Niemiecki koncern chemiczny Bayer znów ma kłopoty w związku z Roundupem, zawierającym glifosat. Kancelaria prawna z Kanady w procesie zbiorowym domaga się pół miliarda dolarów odszkodowania, m.in. za brak ostrzeżeń, że substancja ta jest prawdopodobnie rakotwórcza.
Kancelaria Diamond and Diamond z Toronto w Kanadzie złożyła pozew w imieniu ponad 60 klientów. Prawnicy informują na stronie internetowej, że zarzucają producentom Roundupu m.in. celowe nieostrzeganie na etykiecie przed ryzykiem choroby nowotworowej, a także liczne zaniedbania przy wprowadzaniu środka do sprzedaży. Ponadto oskarżają o wprowadzenie w błąd organów dopuszczających do sprzedaży środki ochrony roślin.

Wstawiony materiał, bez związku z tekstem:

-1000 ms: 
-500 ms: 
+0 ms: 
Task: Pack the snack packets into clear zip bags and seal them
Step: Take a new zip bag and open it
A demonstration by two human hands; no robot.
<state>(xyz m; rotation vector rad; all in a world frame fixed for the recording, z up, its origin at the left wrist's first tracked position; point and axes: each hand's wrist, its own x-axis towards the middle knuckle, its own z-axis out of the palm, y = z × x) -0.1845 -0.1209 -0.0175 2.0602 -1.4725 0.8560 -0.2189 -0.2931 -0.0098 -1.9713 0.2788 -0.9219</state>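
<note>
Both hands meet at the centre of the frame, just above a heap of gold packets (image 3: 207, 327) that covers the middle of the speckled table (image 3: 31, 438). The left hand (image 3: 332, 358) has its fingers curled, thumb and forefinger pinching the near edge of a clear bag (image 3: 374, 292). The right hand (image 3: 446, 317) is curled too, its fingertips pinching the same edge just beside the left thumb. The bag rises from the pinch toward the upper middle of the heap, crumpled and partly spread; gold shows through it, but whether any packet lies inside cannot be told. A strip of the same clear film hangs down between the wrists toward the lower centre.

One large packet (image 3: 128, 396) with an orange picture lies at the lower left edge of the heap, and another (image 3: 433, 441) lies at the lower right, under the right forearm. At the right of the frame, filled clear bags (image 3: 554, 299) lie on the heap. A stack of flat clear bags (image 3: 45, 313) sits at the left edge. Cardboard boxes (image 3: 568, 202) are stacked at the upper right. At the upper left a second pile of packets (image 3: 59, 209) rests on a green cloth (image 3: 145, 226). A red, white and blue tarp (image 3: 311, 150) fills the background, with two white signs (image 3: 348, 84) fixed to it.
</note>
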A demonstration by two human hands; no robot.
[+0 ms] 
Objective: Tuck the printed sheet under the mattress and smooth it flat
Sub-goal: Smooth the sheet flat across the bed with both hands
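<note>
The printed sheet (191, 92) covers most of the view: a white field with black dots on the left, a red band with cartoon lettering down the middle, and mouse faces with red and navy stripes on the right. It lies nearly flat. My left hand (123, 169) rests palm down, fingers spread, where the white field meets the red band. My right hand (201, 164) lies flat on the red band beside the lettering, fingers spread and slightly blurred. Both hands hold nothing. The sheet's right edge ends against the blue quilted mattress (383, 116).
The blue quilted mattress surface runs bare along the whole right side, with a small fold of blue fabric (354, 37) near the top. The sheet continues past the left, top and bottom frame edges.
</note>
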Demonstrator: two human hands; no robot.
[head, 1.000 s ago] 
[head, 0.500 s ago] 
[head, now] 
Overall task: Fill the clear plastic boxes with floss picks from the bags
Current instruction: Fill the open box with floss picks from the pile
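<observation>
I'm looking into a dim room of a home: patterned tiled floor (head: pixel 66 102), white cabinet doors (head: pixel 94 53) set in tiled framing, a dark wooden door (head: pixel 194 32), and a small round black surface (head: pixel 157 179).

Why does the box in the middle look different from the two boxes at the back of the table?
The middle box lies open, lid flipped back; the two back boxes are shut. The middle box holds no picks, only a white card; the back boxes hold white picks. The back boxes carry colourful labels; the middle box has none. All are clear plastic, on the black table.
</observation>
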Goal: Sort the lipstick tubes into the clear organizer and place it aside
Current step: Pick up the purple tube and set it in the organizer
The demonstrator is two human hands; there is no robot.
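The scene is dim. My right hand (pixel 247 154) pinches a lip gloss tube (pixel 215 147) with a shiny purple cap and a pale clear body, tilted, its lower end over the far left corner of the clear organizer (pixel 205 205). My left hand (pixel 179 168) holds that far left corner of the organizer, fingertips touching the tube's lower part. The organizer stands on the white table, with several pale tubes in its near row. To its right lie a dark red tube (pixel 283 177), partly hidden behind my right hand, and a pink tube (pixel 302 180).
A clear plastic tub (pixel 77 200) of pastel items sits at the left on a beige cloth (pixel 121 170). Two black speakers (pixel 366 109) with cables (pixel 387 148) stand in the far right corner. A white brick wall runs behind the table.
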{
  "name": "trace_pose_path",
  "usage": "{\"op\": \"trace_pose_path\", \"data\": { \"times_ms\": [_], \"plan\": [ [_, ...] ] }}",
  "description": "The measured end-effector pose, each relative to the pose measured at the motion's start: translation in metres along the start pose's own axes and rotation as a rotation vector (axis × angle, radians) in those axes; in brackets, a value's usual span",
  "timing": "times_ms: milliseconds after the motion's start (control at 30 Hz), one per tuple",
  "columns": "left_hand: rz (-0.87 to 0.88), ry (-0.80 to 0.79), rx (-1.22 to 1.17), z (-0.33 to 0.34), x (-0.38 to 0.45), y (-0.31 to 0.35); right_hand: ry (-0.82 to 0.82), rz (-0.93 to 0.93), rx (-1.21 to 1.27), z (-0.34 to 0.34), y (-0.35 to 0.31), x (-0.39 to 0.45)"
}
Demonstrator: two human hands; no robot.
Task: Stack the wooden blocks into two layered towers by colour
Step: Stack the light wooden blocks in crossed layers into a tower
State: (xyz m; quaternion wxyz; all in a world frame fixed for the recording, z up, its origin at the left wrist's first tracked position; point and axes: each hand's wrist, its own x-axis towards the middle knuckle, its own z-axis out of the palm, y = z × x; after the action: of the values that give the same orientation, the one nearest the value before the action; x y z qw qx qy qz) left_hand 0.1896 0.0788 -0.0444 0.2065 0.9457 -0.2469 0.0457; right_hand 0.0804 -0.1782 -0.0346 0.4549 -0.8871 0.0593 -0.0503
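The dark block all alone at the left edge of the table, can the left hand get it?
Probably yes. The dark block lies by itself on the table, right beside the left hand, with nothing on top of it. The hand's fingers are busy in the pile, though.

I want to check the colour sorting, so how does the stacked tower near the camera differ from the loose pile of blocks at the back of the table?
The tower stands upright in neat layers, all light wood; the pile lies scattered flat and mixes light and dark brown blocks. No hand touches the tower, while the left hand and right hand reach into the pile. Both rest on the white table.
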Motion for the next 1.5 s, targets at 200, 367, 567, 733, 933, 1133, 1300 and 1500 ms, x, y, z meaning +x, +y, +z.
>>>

To największy w Kanadzie pozew zbiorowy przeciwko firmie Bayer.
Wobec firmy toczą się także postępowanie w USA. Do końca października tego roku złożono tam 42,7 tysięcy pozwów. Do tej pory sąd nakazał Bayerowi wypłatę trzech olbrzymich odszkodowań osobom cierpiącym na nowotwory: w kwocie 78 mln, 80,3 mln i 87 mln dolarów.
“Earlier this summer, our firm filed a series of three #classaction lawsuits on behalf of over 70 plaintiffs against the makers of the popular herbicide, #Roundup” – Jeremy Diamond on our #classaction lawsuit against the makers of Roundup pic.twitter.com/KjWJuFROjE
— Diamond and Diamond Lawyers (@diamondlawtor) 20 listopada 2019
W 2015 r. Światowa Organizacja Zdrowia (WHO) zakwalifikowała glifosat jako „prawdopodobnie rakotwórczy dla ludzi”, chociaż wiele badań potwierdza, że substancja ta prawidłowo stosowana jest bezpieczny dla ludzi. Zresztą Europejska Agencja Chemikaliów (ECHA) oraz Europejski Urząd Bezpieczeństwa Żywności (EFSA) uznały, że nie ma dowodów na prawdziwość tezy WHO.
Bayer kupił Monsanto (producenta Roundupu) w czerwcu 2018 roku. Miał być to ważny krok w rozwoju firmy. Tymczasem okazuje, że zakup ten staje się coraz kosztowniejszy.